The spiritual experience is drawn from faith, which is drawn from elements of our experience we cannot rationally explain. We might write them off as coincidences or amusing twists, but sometimes this isn't enough. I'm directed in dreams to find some beautiful woman by going where there was no snow. A strange series of events brings me to Orlando where I find the woman from the dreams. I am told the sky will turn to gold and later find out the address of the restaurant where she works is Golden Sky Lane. It is a synchronicity that is hard to reconcile as something merely coincidental. How am I told repeatedly in dreams that I cannot rest until the Dark Queen appears and that I will know her because she'll announce herself, and then years later, when I was forcing myself to work through great pain and exhaustion to keep working full time, a new nurse starts and introduces herself by saying, "I'm the dark queen." Someone needed to tell me to stop working and rest because I was killing myself.

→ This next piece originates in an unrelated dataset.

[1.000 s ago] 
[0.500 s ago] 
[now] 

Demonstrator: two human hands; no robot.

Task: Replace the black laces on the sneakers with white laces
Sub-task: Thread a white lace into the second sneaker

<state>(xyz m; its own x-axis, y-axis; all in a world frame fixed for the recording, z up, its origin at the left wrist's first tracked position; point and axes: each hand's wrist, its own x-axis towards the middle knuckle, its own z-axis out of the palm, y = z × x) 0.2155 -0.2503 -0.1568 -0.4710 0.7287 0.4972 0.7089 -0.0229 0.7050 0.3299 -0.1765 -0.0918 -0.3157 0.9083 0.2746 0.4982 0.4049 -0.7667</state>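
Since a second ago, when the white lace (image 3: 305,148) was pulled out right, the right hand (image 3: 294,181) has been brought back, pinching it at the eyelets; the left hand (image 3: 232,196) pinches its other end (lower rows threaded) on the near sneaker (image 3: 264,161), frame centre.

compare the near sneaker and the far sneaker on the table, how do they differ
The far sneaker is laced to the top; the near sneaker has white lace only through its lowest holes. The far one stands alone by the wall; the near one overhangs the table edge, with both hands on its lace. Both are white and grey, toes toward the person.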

These are just two events where my waking life connected with my unconscious world, but how does a woman, knowing nothing about me, or about this recurring dream I've had for two decades walk up to me and tell me she's a dark queen?

These are things I like to put under the category of "There are more things in heaven and earth than are dreamt of in your philosophy, Horatio." I won't draw any conclusions about what they mean, because there is no answer, but it does lead me to believe in there being a binding agent between humans we cannot define. Real faith involves accepting that there are things you will never truly understand or be able to explain or file away in the back of the filing cabinet. We will never comprehend, but we are all going around on this spinning marble together and we've got a chance to get closer to the answer than we were yesterday. Just remember: The answer doesn't exist. Next step: Keep looking for it.

Love one another. Be there for one another. Live a life about more than just personal triumph and the acquisition of stuff. We're all messed up, each and every one of us, but damn are most of us loathe to admit it.